Hopefully, more and more celebrities, both male and female will continue to speak out against and condemn such behaviour so that women (and men) across all institutions will be inspired to speak up about their experiences and that employers will be encouraged to take greater care to protect and support their employees by fostering safe working environments built on values of mutual respect and solidarity.

B. Williams said...

Great post Omar. I personally loved the #metoo campaign. I thought it was more effective than a typical social media campaign, mostly because I think sexual assault/harassment survives and thrives under a culture of silence. Conversation in the public sphere is the only way to make clear how pervasive the problem is. When people, who may be skeptical to how widespread the problem is or think it doesn't happen in their community, see that such a huge contingent of their friends/family have been a victim of such behavior it may make them stop and reflect on their preconceived notions and view those who come forward with more empathy.

On a personal level, I also found it cathartic to say #metoo and see that echoed across social media. It's nice to know you are not alone in your experiences, and if that solidarity gave anyone the courage to speak their truth or recognize that what happened to them was sexual harassment/sexual violence, I will count that as a success.

Suzanne Connell said...

Omar,

Thank you for your thoughtful post. If anything, the Harvey Weinstein debacle has highlighted to me just how pervasive the issue of women being believed when they claim they have been sexually assaulted actually is. If some of the world's most famous and influential women cannot be believed, then what message does this send to the countless victims across the globe who live with the reality of having suffered sexual assault? Of even importance, what message does this send to those who engage in sexual assault? That they can get away with it?
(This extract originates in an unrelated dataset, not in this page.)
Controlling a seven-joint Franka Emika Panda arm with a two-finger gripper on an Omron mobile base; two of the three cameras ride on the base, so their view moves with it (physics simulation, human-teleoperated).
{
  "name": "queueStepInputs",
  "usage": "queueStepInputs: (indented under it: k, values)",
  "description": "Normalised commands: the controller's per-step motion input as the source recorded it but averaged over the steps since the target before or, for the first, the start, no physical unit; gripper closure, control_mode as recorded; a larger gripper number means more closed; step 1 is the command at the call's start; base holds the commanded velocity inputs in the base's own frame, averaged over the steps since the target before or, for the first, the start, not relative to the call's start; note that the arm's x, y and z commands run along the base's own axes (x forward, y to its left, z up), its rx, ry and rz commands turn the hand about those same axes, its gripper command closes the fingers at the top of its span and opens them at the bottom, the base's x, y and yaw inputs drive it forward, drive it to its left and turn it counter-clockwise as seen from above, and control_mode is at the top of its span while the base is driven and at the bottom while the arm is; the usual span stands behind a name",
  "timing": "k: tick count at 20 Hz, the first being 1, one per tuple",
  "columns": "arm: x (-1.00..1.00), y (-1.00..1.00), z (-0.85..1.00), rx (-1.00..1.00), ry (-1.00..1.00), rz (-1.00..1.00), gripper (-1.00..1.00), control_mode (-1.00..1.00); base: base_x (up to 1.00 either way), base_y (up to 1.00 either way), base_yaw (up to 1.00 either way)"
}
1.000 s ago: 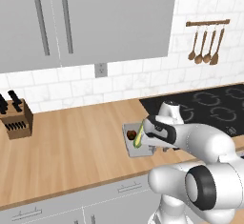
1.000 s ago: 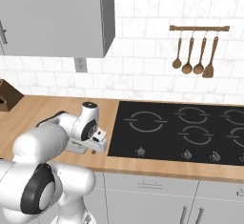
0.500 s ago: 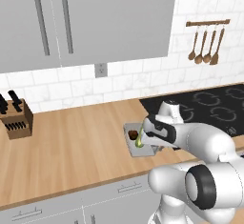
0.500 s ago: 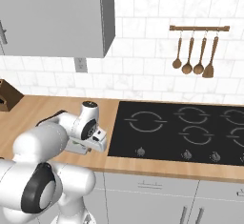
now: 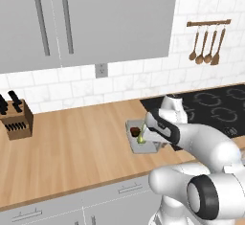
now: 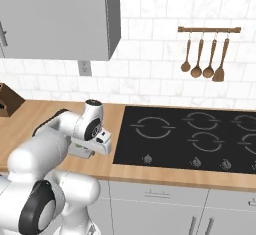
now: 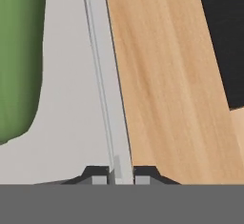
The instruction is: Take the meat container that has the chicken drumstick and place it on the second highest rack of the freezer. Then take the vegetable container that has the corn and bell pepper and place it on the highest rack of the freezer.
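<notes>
The vegetable container (image 5: 135,147) is a shallow grey tray on the wooden counter, just left of the cooktop. In it lie the corn (image 5: 141,138), green-husked, and a small dark red bell pepper (image 5: 135,131). My gripper (image 5: 151,143) reaches down at the tray's right side. In the hand view my gripper (image 7: 121,176) is shut on the tray's thin upright wall (image 7: 107,99), with a fingertip (image 7: 99,177) on either side of it and the corn's green husk (image 7: 19,56) to the left. The meat container, chicken drumstick, freezer and its racks are out of view.
A black cooktop (image 5: 210,109) (image 6: 195,139) lies right of the tray. A knife block (image 5: 16,121) stands at the counter's far left. Wooden utensils (image 6: 205,59) hang on a wall rail. Grey upper cabinets (image 5: 86,18) hang above. Bare counter (image 5: 72,152) stretches left of the tray.
The jaws have closed onto the tray's right wall, and the hand has settled slightly lower. The tray stays on the counter.
</notes>
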Motion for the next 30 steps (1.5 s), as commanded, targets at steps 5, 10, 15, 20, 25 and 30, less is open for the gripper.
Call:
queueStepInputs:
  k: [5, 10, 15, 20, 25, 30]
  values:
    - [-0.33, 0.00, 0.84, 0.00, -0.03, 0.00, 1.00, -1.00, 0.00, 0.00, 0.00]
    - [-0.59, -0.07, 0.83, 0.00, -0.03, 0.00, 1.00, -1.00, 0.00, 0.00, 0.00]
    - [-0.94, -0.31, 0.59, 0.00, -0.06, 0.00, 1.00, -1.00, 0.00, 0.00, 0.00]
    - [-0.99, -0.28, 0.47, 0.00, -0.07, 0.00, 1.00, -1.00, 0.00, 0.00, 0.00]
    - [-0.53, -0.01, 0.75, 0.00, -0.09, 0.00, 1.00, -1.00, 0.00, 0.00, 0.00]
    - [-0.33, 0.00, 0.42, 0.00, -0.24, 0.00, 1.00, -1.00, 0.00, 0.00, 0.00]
While more and more female celebrities were coming forward identifying as victims of Harvey Weinstein's sexual assault, I began to see an alarming increase in comments on social media along the lines of "well why didn't they come forward sooner?", which infuriated me because even if they had spoken out earlier they probably still would have been treated with the usual air of suspicion that greets any women when they finally have the courage to speak about the injustice that has been committed against them.
I only hope that the post-Harvey Weinsten landscape produces a more accepting environment for victims of sexual abuse to come forward so that it may serve as a positive example for the countless sexual abuse victims who for years remain hidden in the wings.

Joterias! said...

Great post! Admittedly, I didn’t know about the #metoo social media campaign prior to reading your post—I think it’s great! I hope the campaign encourages more victims to come out, and to not feel ashamed. I wonder how the entertainment industry will continue to respond given the rising number of allegations against Harvey—and others, besides removing him from the Motion Picture Academy? I hope the industry takes substantive steps to foster sexual harassment-free workplaces, be it by education, internal policy changes, or a combination thereof. Given how public the entertainment industry is, it could set an example for other industries to follow. But I may be too optimistic on this point since it took years for all these allegations to surface.
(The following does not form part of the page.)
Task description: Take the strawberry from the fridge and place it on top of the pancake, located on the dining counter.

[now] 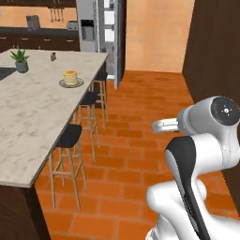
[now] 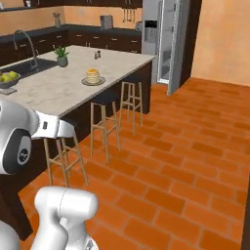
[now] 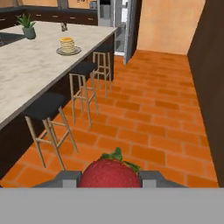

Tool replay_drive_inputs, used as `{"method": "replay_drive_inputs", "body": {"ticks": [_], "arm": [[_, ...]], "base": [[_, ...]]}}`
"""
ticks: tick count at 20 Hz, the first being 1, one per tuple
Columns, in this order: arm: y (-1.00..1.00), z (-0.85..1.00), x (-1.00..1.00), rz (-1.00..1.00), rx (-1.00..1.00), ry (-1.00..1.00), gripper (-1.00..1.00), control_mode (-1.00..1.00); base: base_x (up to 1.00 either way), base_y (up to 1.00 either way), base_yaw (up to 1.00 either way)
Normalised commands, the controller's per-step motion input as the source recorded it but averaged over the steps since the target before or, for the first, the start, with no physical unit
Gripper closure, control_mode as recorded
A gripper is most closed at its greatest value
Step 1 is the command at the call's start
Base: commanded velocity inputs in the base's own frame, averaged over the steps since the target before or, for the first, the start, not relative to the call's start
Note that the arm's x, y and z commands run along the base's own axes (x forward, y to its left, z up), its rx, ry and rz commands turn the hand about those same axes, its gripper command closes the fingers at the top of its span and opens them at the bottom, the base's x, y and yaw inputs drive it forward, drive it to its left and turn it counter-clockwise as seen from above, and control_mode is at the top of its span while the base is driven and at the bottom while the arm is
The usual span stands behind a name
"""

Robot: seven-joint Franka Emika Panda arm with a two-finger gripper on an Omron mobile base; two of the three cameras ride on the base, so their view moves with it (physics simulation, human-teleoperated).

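In the hand view a dark-red strawberry (image 3: 109, 171) with green leaves sits between the two fingertips, and my gripper (image 3: 110, 179) is shut on it, low over the orange tile floor. The pancake (image 1: 70, 77) (image 2: 93, 75) (image 3: 67, 44) rests on a round grey plate (image 1: 61, 84) near the far edge of the dining counter (image 1: 33, 112) (image 2: 53, 90) (image 3: 26, 65), well ahead and to the left of my hand. Beyond the counter stands the grey fridge (image 1: 88, 28) (image 2: 150, 29) (image 3: 106, 9), with its right door (image 1: 119, 42) (image 2: 176, 49) swung open.
Three dark-seated bar stools (image 1: 69, 137) (image 2: 105, 97) (image 3: 46, 107) line the counter's floor side. A potted plant (image 1: 20, 60) and a small shaker (image 1: 53, 56) stand on the counter, with a sink faucet (image 2: 24, 39) and a bowl of apples (image 2: 7, 78). A dark wall (image 1: 215, 47) borders the right.
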Motion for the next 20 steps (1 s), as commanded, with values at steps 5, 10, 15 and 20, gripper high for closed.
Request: {"method": "replay_drive_inputs", "body": {"ticks": [5,10,15,20], "arm": [[0.00,0.00,0.00,0.00,0.00,0.00,1.00,1.00],[0.00,0.00,0.00,0.00,0.00,0.00,1.00,1.00],[0.00,0.00,0.00,0.00,0.00,0.00,1.00,1.00],[0.00,0.00,0.00,0.00,0.00,0.00,1.00,1.00]], "base": [[0.55,-0.64,0.57],[0.56,-0.67,0.56],[0.58,-0.77,0.51],[0.55,-0.90,0.44]]}}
Relatedly, I was impressed by men who came out as victims of workplace sexual harassment by other men. (see https://tinyurl.com/y7jgyoqa) In particular, I respect that Terry Crews took the time to express on social media why it was difficult for him to come out as a victim, and that he understood “why many women who this happens to let it go.” (see https://tinyurl.com/ybrp7f3n) His story, along with those of the numerous women who’ve spoken up, highlight just how pervasive sexual harassment is industries where powerful men “run the show,” and underscore the intimate relationship between workplace sexual harassment and power. As budding lawyers, I wonder how we, too, will fair within a firm culture mostly dominated by powerful men.